- _ACTIVITY_
Examine each line of the data, and copy the ones containing "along".

[Extracted data entries]
- - - - - - -

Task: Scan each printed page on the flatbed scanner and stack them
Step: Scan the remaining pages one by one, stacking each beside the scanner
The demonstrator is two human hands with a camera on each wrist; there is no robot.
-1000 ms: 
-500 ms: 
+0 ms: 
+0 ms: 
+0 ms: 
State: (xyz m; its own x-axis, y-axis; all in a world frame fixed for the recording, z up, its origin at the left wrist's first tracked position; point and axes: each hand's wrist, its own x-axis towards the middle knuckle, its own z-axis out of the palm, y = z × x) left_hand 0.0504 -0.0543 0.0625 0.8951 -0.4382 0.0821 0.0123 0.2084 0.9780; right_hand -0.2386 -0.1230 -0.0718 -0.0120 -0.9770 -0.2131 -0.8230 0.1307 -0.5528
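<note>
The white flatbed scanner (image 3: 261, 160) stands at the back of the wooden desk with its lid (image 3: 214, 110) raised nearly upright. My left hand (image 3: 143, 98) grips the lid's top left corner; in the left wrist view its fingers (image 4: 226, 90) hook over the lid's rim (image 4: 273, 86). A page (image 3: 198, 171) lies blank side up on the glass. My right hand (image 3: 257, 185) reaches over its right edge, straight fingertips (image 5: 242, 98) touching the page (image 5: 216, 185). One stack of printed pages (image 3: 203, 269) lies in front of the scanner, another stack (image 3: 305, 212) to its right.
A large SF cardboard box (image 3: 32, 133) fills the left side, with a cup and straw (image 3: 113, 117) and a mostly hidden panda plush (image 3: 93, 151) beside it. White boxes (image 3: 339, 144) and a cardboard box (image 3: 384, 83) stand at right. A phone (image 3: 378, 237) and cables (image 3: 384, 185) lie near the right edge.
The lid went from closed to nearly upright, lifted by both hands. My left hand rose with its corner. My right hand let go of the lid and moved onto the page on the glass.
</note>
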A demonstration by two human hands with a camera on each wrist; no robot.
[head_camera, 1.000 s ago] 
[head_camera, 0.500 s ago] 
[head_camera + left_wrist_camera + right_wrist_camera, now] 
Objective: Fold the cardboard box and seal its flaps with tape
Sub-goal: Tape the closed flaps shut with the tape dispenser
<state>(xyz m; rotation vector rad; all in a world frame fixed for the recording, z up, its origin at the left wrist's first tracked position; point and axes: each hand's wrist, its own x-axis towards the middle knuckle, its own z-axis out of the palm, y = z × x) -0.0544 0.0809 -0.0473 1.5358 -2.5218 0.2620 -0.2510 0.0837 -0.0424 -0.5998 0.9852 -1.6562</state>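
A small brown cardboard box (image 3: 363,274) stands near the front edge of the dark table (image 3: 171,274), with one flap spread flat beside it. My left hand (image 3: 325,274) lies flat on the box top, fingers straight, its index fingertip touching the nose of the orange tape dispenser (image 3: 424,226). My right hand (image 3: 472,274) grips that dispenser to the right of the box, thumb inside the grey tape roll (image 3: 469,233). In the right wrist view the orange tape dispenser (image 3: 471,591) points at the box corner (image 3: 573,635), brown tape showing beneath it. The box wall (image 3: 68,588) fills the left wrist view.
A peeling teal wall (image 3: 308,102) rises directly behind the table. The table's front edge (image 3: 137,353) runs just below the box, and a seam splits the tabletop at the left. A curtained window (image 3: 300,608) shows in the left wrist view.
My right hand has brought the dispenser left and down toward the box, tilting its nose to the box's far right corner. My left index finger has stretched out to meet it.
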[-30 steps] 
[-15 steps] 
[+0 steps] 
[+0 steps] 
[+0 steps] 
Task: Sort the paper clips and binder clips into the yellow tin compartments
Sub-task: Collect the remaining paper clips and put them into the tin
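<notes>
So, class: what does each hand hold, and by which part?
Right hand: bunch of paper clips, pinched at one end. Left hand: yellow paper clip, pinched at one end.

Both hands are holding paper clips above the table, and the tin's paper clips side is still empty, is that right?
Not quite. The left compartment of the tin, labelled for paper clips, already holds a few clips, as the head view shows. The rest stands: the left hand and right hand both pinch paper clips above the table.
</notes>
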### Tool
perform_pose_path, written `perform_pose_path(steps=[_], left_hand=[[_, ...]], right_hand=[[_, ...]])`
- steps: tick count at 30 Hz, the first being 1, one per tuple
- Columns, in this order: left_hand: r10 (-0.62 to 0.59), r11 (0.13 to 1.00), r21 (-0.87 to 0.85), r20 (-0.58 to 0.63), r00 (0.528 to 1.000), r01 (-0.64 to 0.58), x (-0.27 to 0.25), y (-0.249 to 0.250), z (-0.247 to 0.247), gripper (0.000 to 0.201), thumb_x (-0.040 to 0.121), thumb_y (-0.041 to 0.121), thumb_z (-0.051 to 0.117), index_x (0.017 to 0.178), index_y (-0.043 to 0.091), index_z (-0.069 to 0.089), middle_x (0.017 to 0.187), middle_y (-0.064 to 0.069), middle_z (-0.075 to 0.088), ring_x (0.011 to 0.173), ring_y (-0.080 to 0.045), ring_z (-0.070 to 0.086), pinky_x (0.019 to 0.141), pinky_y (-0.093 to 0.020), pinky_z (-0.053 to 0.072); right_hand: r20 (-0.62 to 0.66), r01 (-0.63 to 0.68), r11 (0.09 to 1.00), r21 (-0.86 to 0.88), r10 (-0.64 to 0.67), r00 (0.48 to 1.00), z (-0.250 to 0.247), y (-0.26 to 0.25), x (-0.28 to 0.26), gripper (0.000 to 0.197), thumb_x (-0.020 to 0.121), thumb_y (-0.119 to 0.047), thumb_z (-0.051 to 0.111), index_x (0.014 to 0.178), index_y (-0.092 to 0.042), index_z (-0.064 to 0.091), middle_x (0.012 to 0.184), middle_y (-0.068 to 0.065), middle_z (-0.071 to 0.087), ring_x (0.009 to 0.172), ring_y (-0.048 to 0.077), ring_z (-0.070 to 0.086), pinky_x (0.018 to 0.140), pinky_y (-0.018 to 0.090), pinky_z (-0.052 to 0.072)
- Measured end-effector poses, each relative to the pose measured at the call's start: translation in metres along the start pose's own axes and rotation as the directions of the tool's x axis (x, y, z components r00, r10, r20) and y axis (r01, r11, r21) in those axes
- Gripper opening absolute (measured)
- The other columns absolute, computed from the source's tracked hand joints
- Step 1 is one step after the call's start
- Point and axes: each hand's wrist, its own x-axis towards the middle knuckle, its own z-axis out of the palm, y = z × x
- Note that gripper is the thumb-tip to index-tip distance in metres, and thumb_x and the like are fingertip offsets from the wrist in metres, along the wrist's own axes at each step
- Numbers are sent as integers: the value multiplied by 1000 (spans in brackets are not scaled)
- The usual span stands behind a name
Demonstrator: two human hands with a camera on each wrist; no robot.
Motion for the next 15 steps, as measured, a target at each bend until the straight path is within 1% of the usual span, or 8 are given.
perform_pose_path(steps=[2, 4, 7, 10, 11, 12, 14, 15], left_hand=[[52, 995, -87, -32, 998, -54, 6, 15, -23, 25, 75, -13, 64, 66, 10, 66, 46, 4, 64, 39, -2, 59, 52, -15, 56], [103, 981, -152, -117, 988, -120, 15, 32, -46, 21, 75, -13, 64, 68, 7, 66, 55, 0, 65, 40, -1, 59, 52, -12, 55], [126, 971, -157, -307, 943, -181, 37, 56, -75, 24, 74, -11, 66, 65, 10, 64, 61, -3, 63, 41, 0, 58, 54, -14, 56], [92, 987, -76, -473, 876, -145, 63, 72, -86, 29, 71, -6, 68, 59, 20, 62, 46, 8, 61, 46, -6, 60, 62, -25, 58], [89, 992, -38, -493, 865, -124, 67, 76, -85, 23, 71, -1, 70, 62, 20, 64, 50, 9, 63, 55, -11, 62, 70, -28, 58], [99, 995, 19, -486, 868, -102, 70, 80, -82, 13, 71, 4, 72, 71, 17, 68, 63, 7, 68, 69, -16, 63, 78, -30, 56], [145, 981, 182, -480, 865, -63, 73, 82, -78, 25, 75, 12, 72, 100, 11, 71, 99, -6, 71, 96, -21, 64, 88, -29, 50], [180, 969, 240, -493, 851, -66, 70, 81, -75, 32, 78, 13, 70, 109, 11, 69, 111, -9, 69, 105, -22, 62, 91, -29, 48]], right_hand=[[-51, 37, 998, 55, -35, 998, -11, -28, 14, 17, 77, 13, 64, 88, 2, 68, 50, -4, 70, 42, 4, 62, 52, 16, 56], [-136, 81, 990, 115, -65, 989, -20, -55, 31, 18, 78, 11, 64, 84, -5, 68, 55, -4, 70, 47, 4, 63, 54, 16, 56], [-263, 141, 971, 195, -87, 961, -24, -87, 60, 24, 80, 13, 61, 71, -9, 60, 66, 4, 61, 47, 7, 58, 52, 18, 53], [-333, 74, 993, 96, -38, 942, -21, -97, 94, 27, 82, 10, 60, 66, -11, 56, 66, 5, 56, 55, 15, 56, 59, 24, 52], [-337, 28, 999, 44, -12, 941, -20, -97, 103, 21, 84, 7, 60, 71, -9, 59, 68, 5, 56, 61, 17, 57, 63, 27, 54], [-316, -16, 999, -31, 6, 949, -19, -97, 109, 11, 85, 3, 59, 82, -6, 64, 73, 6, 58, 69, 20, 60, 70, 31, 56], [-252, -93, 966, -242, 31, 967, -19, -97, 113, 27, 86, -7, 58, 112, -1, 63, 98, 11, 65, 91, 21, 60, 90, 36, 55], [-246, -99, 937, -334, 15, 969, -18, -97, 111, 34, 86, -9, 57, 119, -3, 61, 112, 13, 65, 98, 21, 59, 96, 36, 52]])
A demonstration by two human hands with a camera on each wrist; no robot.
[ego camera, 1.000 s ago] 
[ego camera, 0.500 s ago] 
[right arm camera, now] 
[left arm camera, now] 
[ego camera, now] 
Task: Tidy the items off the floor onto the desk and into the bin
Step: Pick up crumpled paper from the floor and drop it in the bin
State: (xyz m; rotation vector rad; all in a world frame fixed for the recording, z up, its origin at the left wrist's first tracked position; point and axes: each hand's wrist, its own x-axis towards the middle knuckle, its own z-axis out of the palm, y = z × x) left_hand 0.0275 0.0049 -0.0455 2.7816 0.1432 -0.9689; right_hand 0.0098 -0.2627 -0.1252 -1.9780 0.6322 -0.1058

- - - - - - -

- _RESULT OF THIS EXERCISE_
- Measured end-effector poses, each relative to the pose measured at the call's start: translation in metres along the start pose's own axes and rotation as the directions of the tool's x axis (x, y, z components r00, r10, r20) and y axis (r01, r11, r21) in those axes
- Note that gripper is the thumb-tip to index-tip distance in metres, and thumb_x and the like are fingertip offsets from the wrist in metres, along the wrist's own axes at each step

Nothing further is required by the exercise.